Doch wie Coco Rosie verspürt auch Antony keine missionarische Neigung. Die Frage, ob es in seiner Musik eine bestimmte schwule Ästhetik gibt, verneint er. "Ich bin mir nie sicher gewesen, was das überhaupt bedeutet. Obwohl ich in den Songs natürlich viele schwule Themen aufgreife, sehe ich mich nicht als Fahnenträger der schwulen Kultur." Es geht ihm nicht darum, an Toleranz zu appellieren oder Gleichberechtigung zu erstreiten. Wenn Hetero-Songwriter ihre Texte nicht rechtfertigen müssen, warum sollte Antony das dann nötig haben? "Ich hätte aber gern noch ein größeres Publikum, weil ich es liebe, für die Menschen zu singen", lautet vielmehr die Zielsetzung des 34-jährigen Queer-Folk-Sängers.

"Auch wenn ich als Mann aufs Klo gehe, pisse ich im Sitzen."

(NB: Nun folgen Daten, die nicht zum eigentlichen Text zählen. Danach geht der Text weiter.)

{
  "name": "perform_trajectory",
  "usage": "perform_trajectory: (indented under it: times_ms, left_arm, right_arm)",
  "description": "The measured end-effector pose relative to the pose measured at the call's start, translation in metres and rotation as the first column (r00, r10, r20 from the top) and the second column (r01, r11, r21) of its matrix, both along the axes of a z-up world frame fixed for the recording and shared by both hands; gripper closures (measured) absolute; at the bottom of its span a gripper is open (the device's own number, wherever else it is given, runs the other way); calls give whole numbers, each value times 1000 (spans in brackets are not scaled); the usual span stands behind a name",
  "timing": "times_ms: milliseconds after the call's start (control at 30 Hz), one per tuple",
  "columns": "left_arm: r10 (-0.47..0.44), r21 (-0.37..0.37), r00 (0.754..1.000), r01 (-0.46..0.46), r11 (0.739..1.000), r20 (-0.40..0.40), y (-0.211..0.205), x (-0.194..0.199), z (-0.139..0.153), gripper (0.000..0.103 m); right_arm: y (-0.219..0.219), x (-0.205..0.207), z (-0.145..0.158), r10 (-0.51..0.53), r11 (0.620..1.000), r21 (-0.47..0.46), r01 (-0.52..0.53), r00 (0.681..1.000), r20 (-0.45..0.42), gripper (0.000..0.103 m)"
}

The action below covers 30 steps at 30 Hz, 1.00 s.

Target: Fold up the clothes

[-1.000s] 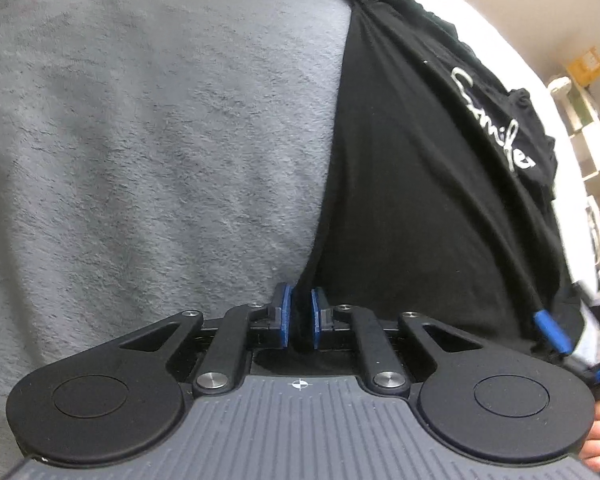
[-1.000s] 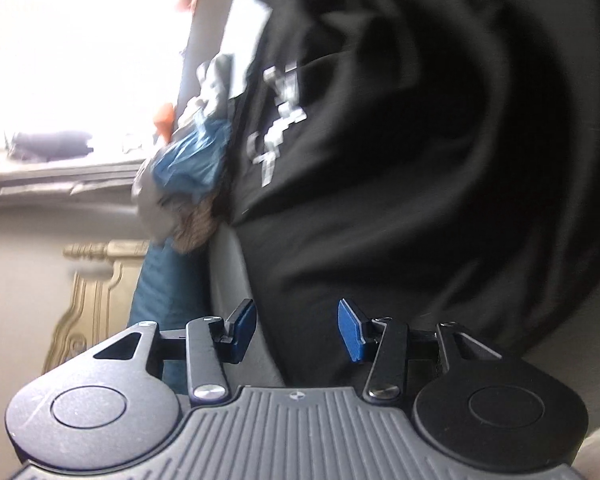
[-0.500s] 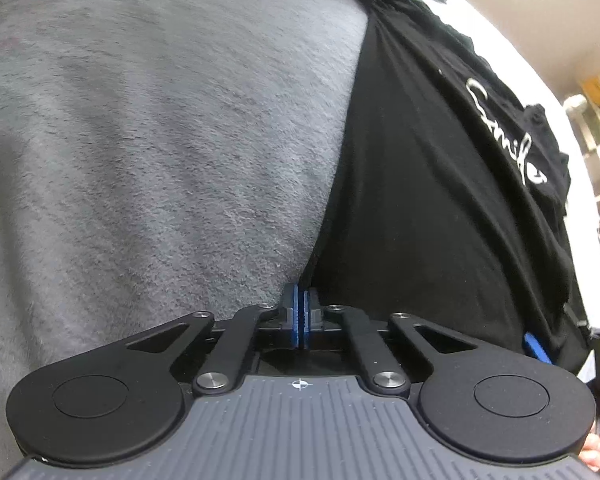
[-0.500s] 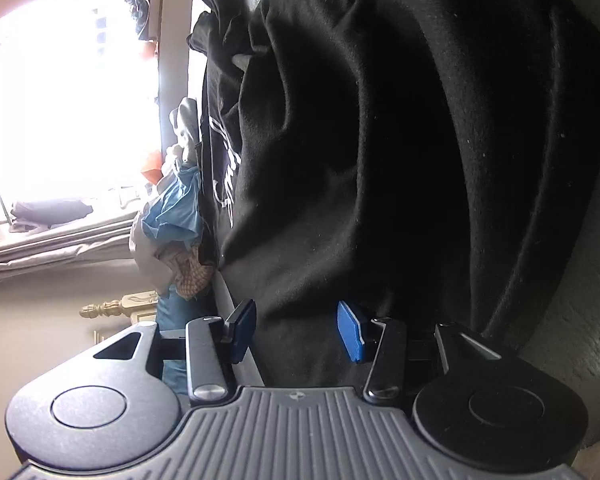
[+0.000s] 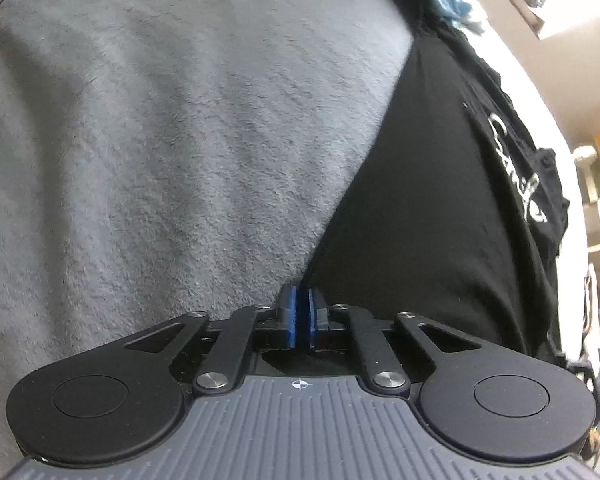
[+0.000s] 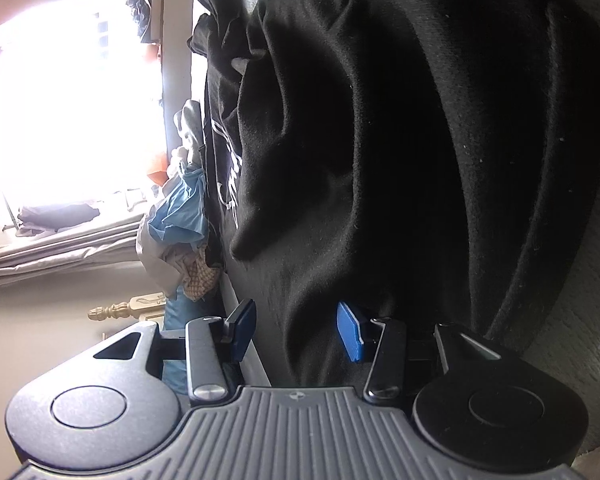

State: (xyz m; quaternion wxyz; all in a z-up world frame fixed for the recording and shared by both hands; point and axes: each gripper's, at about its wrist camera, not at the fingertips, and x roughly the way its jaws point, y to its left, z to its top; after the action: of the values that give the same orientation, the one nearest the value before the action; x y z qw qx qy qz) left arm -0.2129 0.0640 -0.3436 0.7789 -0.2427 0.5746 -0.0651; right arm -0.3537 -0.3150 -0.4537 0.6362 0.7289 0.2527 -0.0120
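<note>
left gripper (image 5: pixel 302 305) had closed since a second ago, pinching the black t-shirt (image 5: pixel 432 216) edge on the grey blanket (image 5: pixel 172 128); right gripper (image 6: pixel 296 320) stayed apart over bunched fabric (fold likely starting).

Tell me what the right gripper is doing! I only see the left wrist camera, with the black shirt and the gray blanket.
Observer: The right gripper has its jaws wide open. Fabric of the black shirt lies between them, not pinched.
Operator: Is the shirt flat over there?
Observer: No, on that side it lies bunched in deep folds.
Operator: What's behind it?
Observer: A very bright window, off past the shirt's edge.
</note>
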Motion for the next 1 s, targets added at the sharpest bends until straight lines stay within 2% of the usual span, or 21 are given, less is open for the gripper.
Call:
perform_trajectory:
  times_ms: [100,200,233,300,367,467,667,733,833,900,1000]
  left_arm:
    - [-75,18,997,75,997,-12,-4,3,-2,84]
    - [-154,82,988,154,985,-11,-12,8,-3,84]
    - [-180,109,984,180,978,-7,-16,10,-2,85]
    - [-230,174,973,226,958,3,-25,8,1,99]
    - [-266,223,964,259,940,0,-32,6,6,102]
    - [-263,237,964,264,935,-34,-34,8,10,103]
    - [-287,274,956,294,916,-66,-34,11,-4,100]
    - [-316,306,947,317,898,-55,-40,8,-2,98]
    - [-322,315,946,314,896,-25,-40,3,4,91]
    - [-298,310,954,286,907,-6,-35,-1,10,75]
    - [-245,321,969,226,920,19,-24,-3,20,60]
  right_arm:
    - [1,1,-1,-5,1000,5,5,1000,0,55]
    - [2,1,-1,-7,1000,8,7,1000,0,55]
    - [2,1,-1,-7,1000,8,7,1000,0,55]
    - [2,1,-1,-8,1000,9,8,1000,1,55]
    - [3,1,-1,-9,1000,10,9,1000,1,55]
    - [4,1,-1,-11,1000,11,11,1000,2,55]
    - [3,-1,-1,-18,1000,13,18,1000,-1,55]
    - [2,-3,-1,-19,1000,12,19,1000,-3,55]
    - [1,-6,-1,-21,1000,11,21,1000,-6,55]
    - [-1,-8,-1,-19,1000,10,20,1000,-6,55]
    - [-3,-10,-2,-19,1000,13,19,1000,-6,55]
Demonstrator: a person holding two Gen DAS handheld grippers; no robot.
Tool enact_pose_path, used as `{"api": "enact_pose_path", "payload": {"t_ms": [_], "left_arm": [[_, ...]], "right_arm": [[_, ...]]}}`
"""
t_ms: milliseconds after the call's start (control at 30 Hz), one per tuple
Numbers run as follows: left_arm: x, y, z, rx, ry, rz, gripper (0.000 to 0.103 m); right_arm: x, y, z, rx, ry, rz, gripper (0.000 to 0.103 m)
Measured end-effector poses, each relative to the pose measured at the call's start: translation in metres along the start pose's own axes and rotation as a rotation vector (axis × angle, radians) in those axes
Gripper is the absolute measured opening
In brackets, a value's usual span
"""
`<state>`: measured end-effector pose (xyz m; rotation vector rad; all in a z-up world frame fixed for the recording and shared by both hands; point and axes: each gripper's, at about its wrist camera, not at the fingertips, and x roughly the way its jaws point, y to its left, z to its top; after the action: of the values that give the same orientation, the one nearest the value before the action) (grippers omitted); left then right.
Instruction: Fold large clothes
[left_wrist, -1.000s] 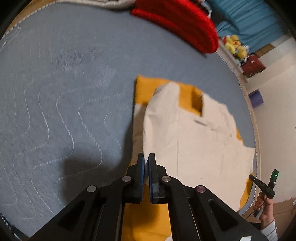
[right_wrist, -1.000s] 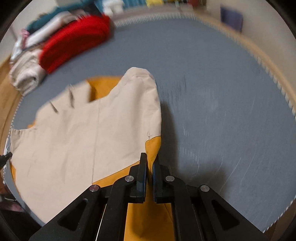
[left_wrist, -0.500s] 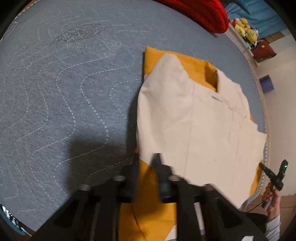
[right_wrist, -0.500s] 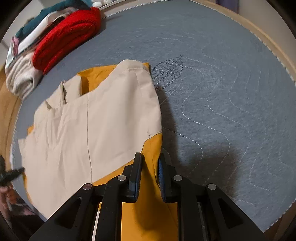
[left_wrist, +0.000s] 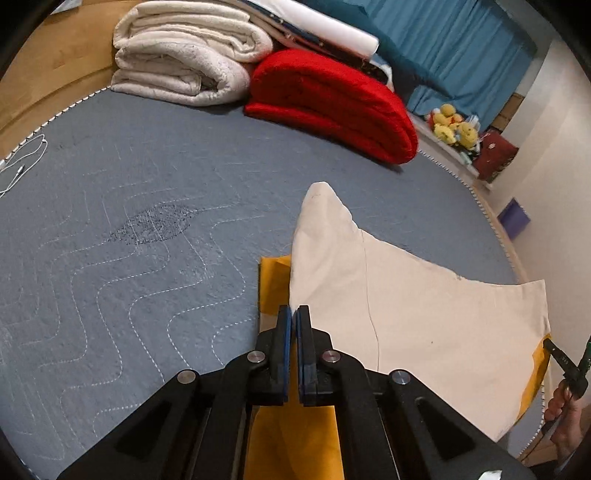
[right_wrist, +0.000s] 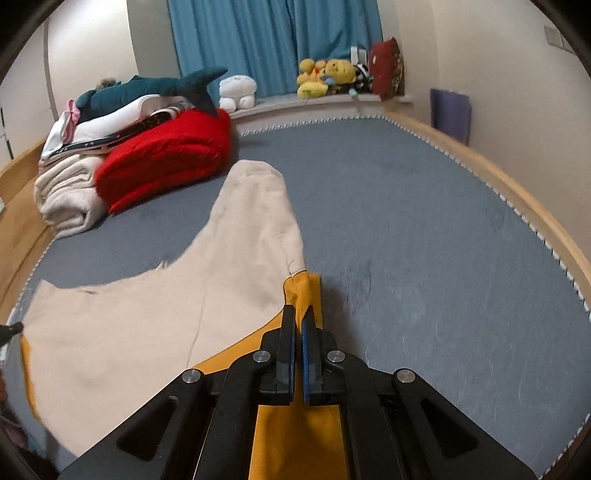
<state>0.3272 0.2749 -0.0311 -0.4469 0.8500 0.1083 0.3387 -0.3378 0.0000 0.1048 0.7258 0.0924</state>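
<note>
Each gripper, left gripper (left_wrist: 294, 312) and right gripper (right_wrist: 298, 312), is clamped on the cream-and-yellow garment (left_wrist: 388, 314) stretching ahead.

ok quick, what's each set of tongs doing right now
left tongs: closed on the yellow and cream garment
right tongs: closed on the same garment's yellow edge

Readable text: none found in either view.
Garment (left_wrist: 406, 310): cream and yellow cloth, no print or tag legible.
Red blanket (left_wrist: 332, 103): plain, no label seen.
Dark strip in the pile (right_wrist: 110, 138): small light marks, too small to read.
Red cushion (right_wrist: 386, 68): pale specks, not legible.
Device in the hand (left_wrist: 567, 365): tiny marking, unreadable.
</note>
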Motion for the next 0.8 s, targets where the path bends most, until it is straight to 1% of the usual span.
{"api": "enact_pose_path", "payload": {"t_ms": [67,133,167,200,233,267,300,333,400,467,500,533,567,633,700,800], "left_arm": [[0.025,0.000,-0.001,0.013,0.059,0.041,0.001],[0.053,0.005,-0.007,0.047,0.150,0.106,0.001],[0.067,0.004,-0.010,0.062,0.198,0.130,0.001],[0.074,0.006,-0.011,0.067,0.218,0.142,0.001],[0.078,0.006,-0.010,0.073,0.221,0.155,0.001],[0.076,0.005,-0.006,0.071,0.197,0.154,0.001],[0.072,0.004,-0.001,0.067,0.170,0.148,0.001],[0.065,0.003,0.006,0.060,0.124,0.134,0.001],[0.058,-0.001,0.013,0.063,0.069,0.122,0.001],[0.060,-0.001,0.016,0.074,0.061,0.142,0.001],[0.067,0.000,0.014,0.075,0.076,0.157,0.001],[0.075,0.002,0.013,0.074,0.098,0.171,0.001],[0.080,0.006,0.010,0.071,0.115,0.177,0.001],[0.096,0.007,0.004,0.075,0.161,0.193,0.001],[0.107,0.007,-0.003,0.090,0.189,0.211,0.002],[0.115,0.006,-0.014,0.101,0.216,0.229,0.002]], "right_arm": [[0.022,0.002,0.001,-0.008,0.034,-0.021,0.003],[0.050,0.002,-0.003,-0.021,0.104,-0.052,0.003],[0.069,0.002,-0.007,-0.029,0.164,-0.070,0.003],[0.087,0.001,-0.013,-0.036,0.225,-0.088,0.003],[0.097,-0.002,-0.017,-0.035,0.260,-0.099,0.003],[0.105,-0.005,-0.019,-0.027,0.285,-0.098,0.003],[0.108,-0.004,-0.019,-0.024,0.283,-0.097,0.003],[0.107,-0.001,-0.016,-0.025,0.261,-0.096,0.002],[0.095,0.006,-0.001,-0.019,0.179,-0.082,0.002],[0.083,0.014,0.011,-0.017,0.092,-0.067,0.002],[0.079,0.016,0.015,-0.014,0.063,-0.067,0.002],[0.080,0.017,0.015,-0.011,0.053,-0.075,0.002],[0.085,0.018,0.015,-0.007,0.060,-0.090,0.002],[0.104,0.019,0.010,0.003,0.108,-0.115,0.002],[0.126,0.020,0.002,-0.009,0.172,-0.148,0.002],[0.145,0.025,-0.008,-0.037,0.238,-0.181,0.002]]}}
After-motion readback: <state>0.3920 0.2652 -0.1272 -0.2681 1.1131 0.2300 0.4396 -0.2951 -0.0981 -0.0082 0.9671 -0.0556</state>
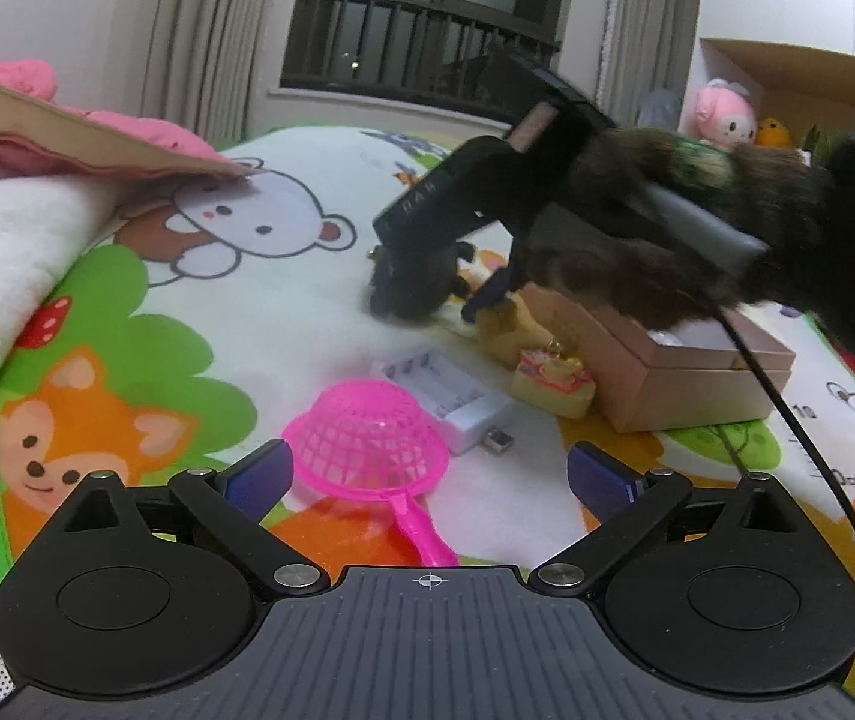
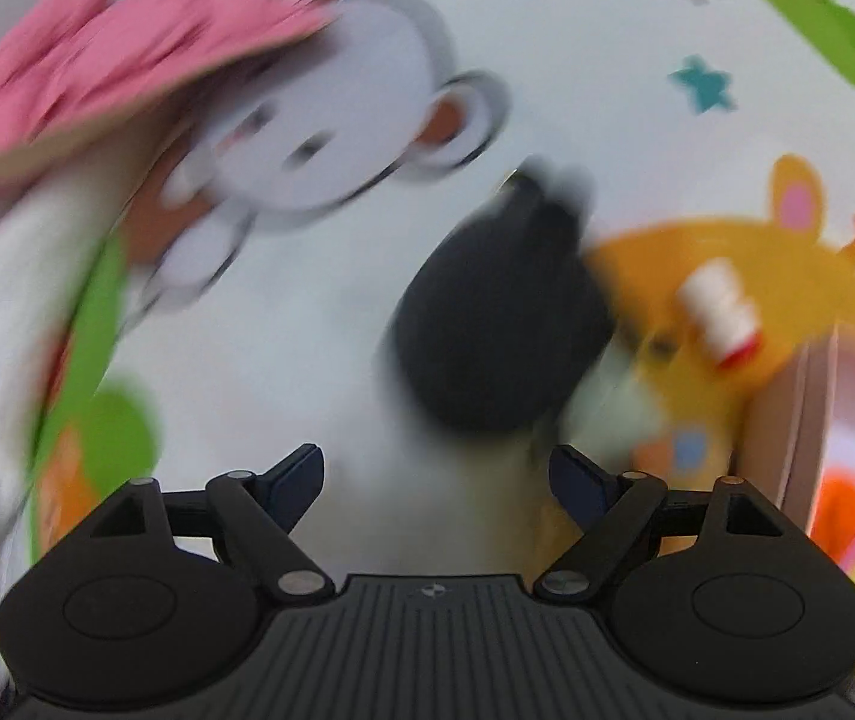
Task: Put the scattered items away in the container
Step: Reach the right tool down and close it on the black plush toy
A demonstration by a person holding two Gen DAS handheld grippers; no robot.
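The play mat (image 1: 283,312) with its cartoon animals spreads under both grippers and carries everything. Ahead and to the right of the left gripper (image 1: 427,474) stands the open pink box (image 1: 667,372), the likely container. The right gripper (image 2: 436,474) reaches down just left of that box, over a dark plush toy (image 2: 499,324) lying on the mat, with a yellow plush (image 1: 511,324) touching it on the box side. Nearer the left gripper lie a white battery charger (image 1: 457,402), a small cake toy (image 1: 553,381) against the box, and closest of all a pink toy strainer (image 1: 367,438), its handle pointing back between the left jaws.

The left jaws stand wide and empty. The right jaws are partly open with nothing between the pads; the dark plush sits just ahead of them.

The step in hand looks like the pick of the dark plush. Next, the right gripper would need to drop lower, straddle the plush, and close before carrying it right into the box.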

"Antony ist ein Engel", schwärmt auch Devendra Banhart. Der gebürtige Venezolaner ist nicht nur wichtiger Bestandteil der New Yorker Queer-Szene, sondern seit einiger Zeit auch fester Freund von Bianca Casady. Für Antonys Platte half er beim Duett "Spiralling" aus, auf Devendras neuem Album sind Coco Rosie als Gastmusiker dabei. "Das ist eine Verbindung auf unterschiedlichen Ebenen", erklärt der Neo-Hippie. "Wir alle verehren hermaphroditische Götter. Ich liebe Antony und Coco Rosie als Menschen. Aber auch wenn ich sie nicht kennen würde, dann würde mir ihre Musik bei meinem Leben helfen."
Von Zeit zu Zeit verwandelt sich der haarige Folkie in eine Frau. Nicht nur auf der Bühne. "Wenn ich mit Bianca ausgehe, rasiere ich mich und ziehe mir ein Kleid an. Bianca kleidet sich wie ein Mann, macht sich einen Bart - und so ziehen wir dann in die Stadt. Wir machen das, weil wir das Gefühl haben, dass es in uns angelegt ist und uns entspricht. Wenn ich feminin bin, dann versuche ich nicht, besonders feminin zu sein", beschreibt er und lächelt spitzbübisch. "Wenn ich maskulin bin, versuche ich allerdings auch nicht, besonders maskulin zu sein. Weißt du, auch wenn ich als Mann aufs Klo gehe, pisse ich im Sitzen."
Doch nicht immer bekommt Devendra nur positive Reaktionen auf sein Spiel mit den Geschlechterrollen. Vor kurzem tourte er mit Band durch Großbritannien, um sein neues Album "Cripple Crow" vorzustellen. "Da waren auch einige Leute, die eingeschüchtert waren, weil wir Make-up aufgelegt hatten, manchmal auch Kleider trugen und wild herumgetanzt sind", erzählt er und macht ein bedrücktes Gesicht. Doch für die Ablehnung hat er eine Erklärung: "Das liegt wohl daran, dass diese Leute mit sich selbst nicht klarkommen. Weil sie selbst gehemmt und unterdrückt sind, hemmen und unterdrücken sie andere. Und obwohl es ja eigentlich alle wissen, sollte man sich diese Wahrheit immer wieder bewusst machen: Die größten Schwulengegner sind in Wirklichkeit die schwulsten Menschen überhaupt."

Die Anfeindungen können ihn nicht verletzen, denn auch Devendra Banhart verbindet mit dem Geschlechterspiel keine Botschaft. "Es ist ja nicht so, dass der Rest der Welt darauf steht, wenn ich in Frauenkleidern in die Disco oder zum Einkaufen gehe", erklärt er. "Ich mache das für mich selbst, weil ich mich schön und frei fühle." Eben diese Absage an pädagogische Wichtigtuerei macht die New Yorker Queer-Szene so interessant. Das Spiel mit Geschlechterrollen ist in der Popkultur ja nicht neu. Doch zu oft krampfte schlechte Didaktik: Seid tolerant! Akzeptiert! Hinterfragt! Wenn die New Yorker den Geschlechterklischees entsagen, dann erobern sie einen Freiraum für sich selbst. Sie machen emotionale Musik, die Kitsch und Uncoolness nicht fürchten muss. Die so intensiv ist, gerade weil sie vom Zuhörer nichts erwartet. Vermutlich haben zu Antony in den letzten Monaten mehr Heteros geheult als bei U2, Coldplay und Alicia Keys zusammen. Denn in der Kompromisslosigkeit von Antony & Co. lauern Abgründe und große Gefühle. Vielleicht sind das die Gefühle, mit denen man die Welt verbessern kann. Doch wie das genau geht, sagen sie nicht - und gerade auch deswegen hört man ihnen gerne zu. Kann ja trotzdem sein, dass die New Yorker Queer-Szene gesellschaftliche Blockaden einreißt. Wahrscheinlich aber nicht. Doch eine Niederlage ist das dann noch lange nicht. Oder mit den esoterischen Worten von Devendra Banhart: "Wir machen all das wirklich nur für unsere eigenen Herzen - und das Herz ist kein Organ, das männlich oder weiblich ist."